Documents store features as regular fields plus vector payloads:
{
  "document_id": "doc_123",
  "collection_id": "col_products",
  "metadata": {
    "category": "audio",
    "brand": "Acme"
  },
  "text_extractor_v1_embedding": [0.12, 0.03, ...],
  "splade_extractor_v1_vector": {
    "indices": [345, 912],
    "values": [0.82, 0.54]
  },
  "clip_vit_l_14_v1_embedding": [0.09, 0.41, ...],
  "source_blobs": [...],
  "internal_metadata": {
    "processing_history": [...]
  }
}
Vector fields are automatically written to Qdrant as named vectors; payload fields stay in MongoDB and Qdrant payloads for filtering and enrichment.

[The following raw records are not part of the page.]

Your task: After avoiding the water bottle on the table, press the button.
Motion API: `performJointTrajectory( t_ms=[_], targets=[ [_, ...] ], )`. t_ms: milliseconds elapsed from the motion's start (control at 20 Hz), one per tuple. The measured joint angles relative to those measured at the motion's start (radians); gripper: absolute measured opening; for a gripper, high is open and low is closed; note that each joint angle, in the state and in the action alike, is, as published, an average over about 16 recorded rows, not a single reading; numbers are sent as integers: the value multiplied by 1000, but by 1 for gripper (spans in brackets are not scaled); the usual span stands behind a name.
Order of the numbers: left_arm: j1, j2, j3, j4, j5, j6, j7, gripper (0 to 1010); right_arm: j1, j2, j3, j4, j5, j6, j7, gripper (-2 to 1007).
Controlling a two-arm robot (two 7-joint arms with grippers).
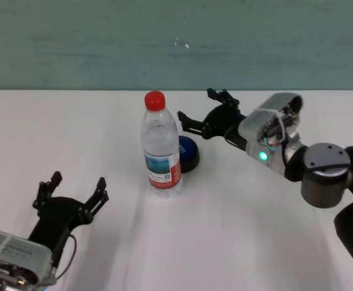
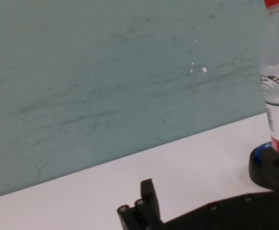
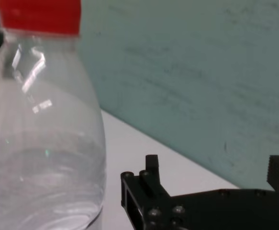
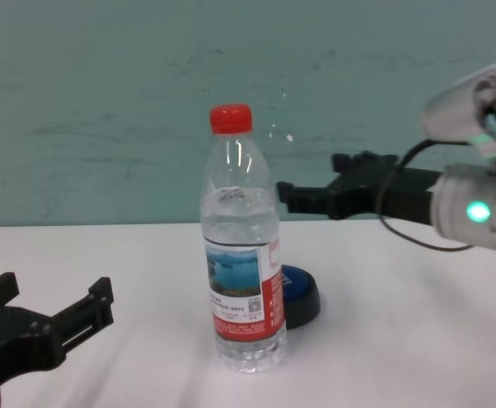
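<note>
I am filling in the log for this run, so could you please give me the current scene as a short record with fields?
water bottle: upright on the table, red cap on, in front of the button
button: blue dome on a black base, partly hidden behind the bottle, not pressed
right gripper: open, raised above the table, beyond and to the right of the bottle, above the button's far side
left gripper: open, holding nothing, near the table's front left, well apart from the bottle
</note>
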Motion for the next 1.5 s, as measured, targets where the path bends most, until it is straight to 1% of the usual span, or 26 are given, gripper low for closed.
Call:
performJointTrajectory(
  t_ms=[350, 500, 650, 850, 1150, 1500],
  targets=[
    [0, 0, 0, 0, 0, 0, 0, 1000, -102, 33, 51, -124, -7, 10, -63, 1004],
    [0, 0, 0, 0, 0, 0, 0, 1000, -146, 43, 75, -175, -13, 12, -88, 1004],
    [0, 0, 0, 0, 0, 0, 0, 1000, -186, 47, 97, -219, -21, 13, -112, 1004],
    [0, 0, 0, 0, 0, 0, 0, 1000, -236, 45, 121, -273, -33, 13, -141, 1004],
    [0, 0, 0, 0, 0, 0, 0, 1000, -307, 31, 149, -339, -56, 8, -177, 1004],
    [0, 0, 0, 0, 0, 0, 0, 1000, -384, 11, 171, -389, -77, 2, -196, 1004]
  ],
)
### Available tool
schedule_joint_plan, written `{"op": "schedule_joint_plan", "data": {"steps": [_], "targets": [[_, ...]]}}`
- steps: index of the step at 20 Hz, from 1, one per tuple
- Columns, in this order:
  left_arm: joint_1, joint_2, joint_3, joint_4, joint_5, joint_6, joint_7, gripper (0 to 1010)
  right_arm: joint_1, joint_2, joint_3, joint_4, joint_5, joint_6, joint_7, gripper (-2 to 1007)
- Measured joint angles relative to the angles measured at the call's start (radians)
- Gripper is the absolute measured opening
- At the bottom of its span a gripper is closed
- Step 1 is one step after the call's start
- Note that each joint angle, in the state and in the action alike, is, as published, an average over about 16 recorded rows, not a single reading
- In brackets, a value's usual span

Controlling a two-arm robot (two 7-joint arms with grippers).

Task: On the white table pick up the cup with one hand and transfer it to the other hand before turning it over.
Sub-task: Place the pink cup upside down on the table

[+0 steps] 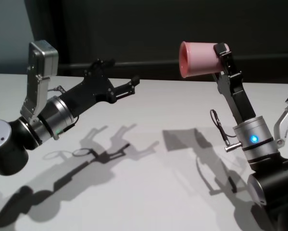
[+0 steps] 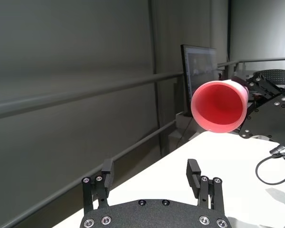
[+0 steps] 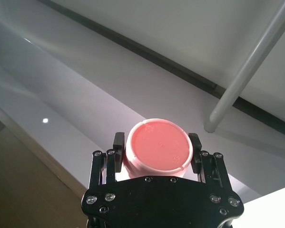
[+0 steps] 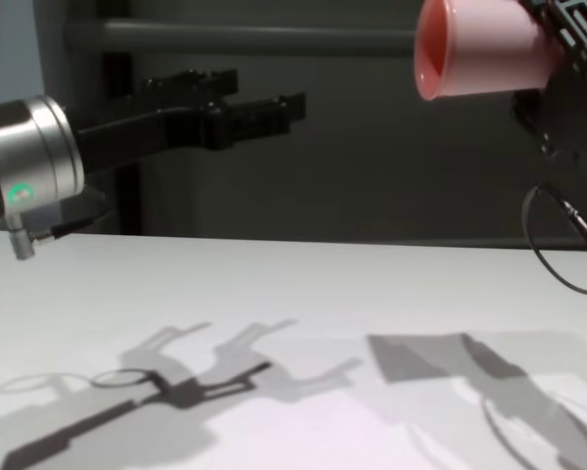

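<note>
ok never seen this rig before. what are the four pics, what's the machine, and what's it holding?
It is a robot with two arms, each ending in a black gripper, working over a white table. The four pictures are one moment from four cameras: one on the head looking down, one on the chest lower down, and one on each wrist looking out past that arm's fingers.

The right gripper is shut on a pink cup, held in the air on its side, with its fingers at the base end. The cup's open mouth points toward the left gripper, which is open and empty, raised above the table and apart from the cup. In the left wrist view you look straight into the cup. On the table these views show only the arms' shadows.
</note>
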Motion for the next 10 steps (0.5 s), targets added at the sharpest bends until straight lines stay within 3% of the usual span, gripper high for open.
{"op": "schedule_joint_plan", "data": {"steps": [5,10], "targets": [[0.106,0.002,-0.044,-0.086,0.038,0.012,0.162,1003,0.000,0.000,0.000,0.000,0.000,0.000,0.000,781],[0.189,-0.010,-0.076,-0.144,0.070,0.015,0.273,1003,0.000,0.000,0.000,0.000,0.000,0.000,0.000,781]]}}
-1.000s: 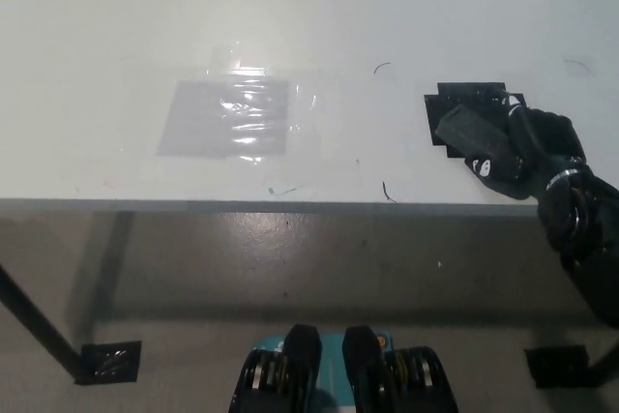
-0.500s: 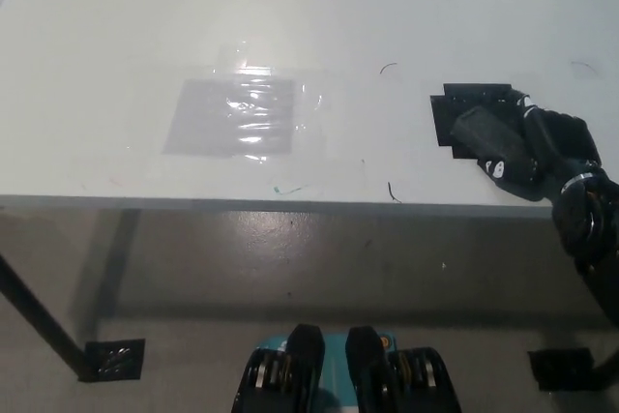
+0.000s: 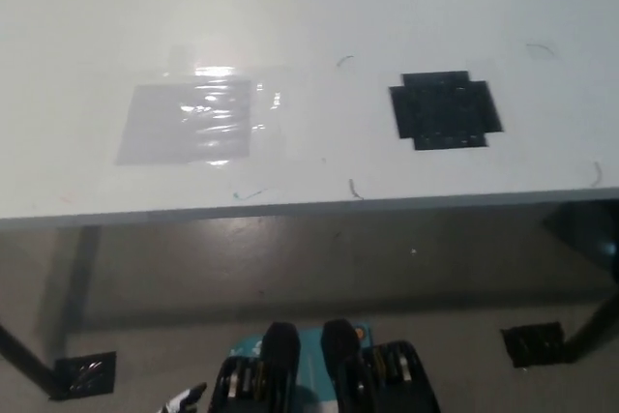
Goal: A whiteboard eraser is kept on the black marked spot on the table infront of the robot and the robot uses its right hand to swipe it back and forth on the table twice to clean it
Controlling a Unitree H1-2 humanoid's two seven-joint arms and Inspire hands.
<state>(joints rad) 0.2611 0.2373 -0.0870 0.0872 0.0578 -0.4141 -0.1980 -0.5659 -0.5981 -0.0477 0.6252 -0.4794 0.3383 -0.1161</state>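
Black spot (image 3: 446, 110) bare on the white table (image 3: 290, 7). No eraser or right hand in view. Shiny tape patch (image 3: 189, 121) far left of spot. White left hand (image 3: 182, 400) tip only, below table edge; grip unclear.

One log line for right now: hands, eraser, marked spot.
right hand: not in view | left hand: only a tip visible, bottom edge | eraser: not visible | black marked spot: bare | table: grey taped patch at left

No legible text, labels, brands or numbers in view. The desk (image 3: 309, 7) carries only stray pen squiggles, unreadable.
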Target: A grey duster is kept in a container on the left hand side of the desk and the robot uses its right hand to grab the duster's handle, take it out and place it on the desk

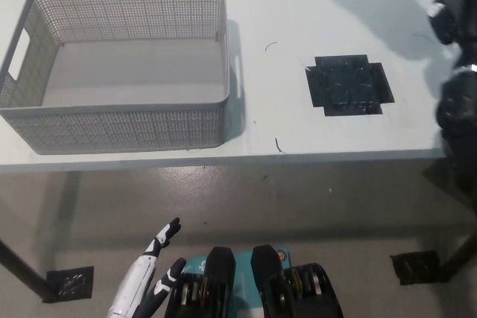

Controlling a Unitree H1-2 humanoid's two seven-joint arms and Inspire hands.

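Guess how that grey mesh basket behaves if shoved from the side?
The grey mesh basket looks empty with thin perforated walls, so probably light. Its flat base on the smooth desk suggests sliding, not tipping. The walls may flex slightly.

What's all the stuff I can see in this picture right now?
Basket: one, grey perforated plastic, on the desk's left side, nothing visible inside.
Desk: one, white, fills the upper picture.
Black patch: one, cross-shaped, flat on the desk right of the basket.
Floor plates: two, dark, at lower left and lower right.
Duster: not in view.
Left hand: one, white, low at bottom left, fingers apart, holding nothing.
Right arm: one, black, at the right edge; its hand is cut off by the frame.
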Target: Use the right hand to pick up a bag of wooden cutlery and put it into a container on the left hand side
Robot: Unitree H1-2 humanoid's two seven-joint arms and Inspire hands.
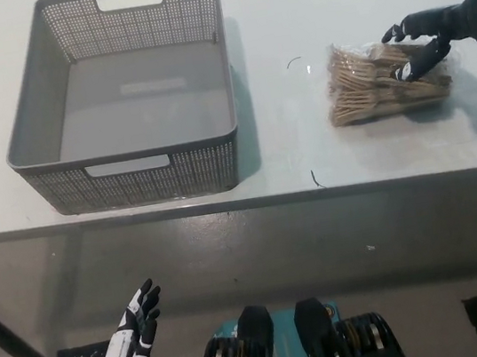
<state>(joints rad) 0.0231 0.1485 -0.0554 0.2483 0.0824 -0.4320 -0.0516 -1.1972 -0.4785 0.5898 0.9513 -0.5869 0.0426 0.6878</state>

Inspect Available Features

  • GET /v1/collections/{collection_id} – returns the deterministic output_schema.
  • GET /v1/collections/{collection_id}/features – enumerates feature URIs, dimensions, and metadata.
  • GET /v1/feature-extractors – discover available extractors, versions, and output fields.

Feature Types

ExtractorFeature TypeTypical Use
text_extractorDense embedding (1024–1536 dims)Semantic text search
splade_extractorSparse vector (indices + weights)Lexical / hybrid search
colbert_extractorMulti-vector (per-token)Late interaction search
clip_vit_l_14Dense multimodal embeddingImage & text similarity
video_extractorScene embeddings + metadataVideo retrieval & analytics
whisper_large_v3Transcription + timestampsAudio search & diarization
Refer to Feature Extractors for full schemas and parameters.

Working with Feature URIs

{
  "stage_name": "knn_search",
  "version": "v1",
  "parameters": {
    "feature_address": "mixpeek://text_extractor@v1/text_embedding",
    "input_mapping": { "text": "query_text" },
    "limit": 20
  }
}
Taxonomy example:
{
  "taxonomy_type": "flat",
  "retriever_id": "ret_face_matcher",
  "input_mappings": {
    "query_embedding": "mixpeek://face_detector@v2/face_embedding"
  }
}

Best Practices

  1. Version carefully – upgrading an extractor version creates new feature URIs. Re-index collections or create new ones for breaking changes.
  2. Name consistently – stick to canonical URIs in retrievers and enrichment jobs to avoid mismatches.
  3. Store passthrough metadata – combine features with metadata fields (category, locale) for precise filters and joins.
  4. Monitor extractor performance – Analytics endpoints (/v1/analytics/extractors/performance) help validate throughput and latency.
  5. Leverage inference caching – repeated calls to the same feature URI benefit from the Engine’s inference cache.
With feature URIs, you always know which model (and version) populated a document field, ensuring queries remain compatible with ingestion pipelines.